- Texte visé : Projet de loi de finances pour 2026, n° 1906
- Stade de lecture : 1ère lecture (1ère assemblée saisie)
- Examiné par : Commission des finances, de l'économie générale et du contrôle budgétaire
Le premier alinéa du II de l’article 1522 du code général des impôts est complété par une phrase ainsi rédigée :
« Elles peuvent également, par délibération prise dans les mêmes conditions, fixer une valeur locative minimale applicable à chaque local à usage d’habitation et à chacune de leurs dépendances. »

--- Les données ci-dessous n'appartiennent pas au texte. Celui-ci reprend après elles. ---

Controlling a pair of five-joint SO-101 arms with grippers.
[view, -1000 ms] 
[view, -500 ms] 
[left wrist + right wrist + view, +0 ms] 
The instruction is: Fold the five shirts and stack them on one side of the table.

L’article 1522 du code général des impôts permet actuellement aux communes et aux établissements publics de coopération intercommunale (EPCI) de plafonner les valeurs locatives servant de base à la taxe d’enlèvement des ordures ménagères (TEOM). Ce dispositif vise à limiter les écarts excessifs d’imposition entre contribuables pour un même service rendu.
Toutefois, en l’état du droit, aucun plancher n’est prévu, ce qui conduit à des situations inéquitables où certains foyers, pour un service identique, acquittent une taxe très faible, tandis que d’autres supportent une charge disproportionnée, du seul fait des différences de valeurs locatives cadastrales.
Le présent amendement vise à compléter ce dispositif en donnant aux collectivités la faculté d’instaurer, par délibération, une valeur locative minimale applicable aux locaux d’habitation.
Alors que de nombreuses collectivités sont revenues à la TEOM, cette évolution vise à adapter la fiscalité locale aux réalités du terrain. Elle constitue une mesure de souplesse et d’équité, laissant aux élus locaux le soin d’en déterminer les modalités dans le respect de la libre administration des collectivités territoriales.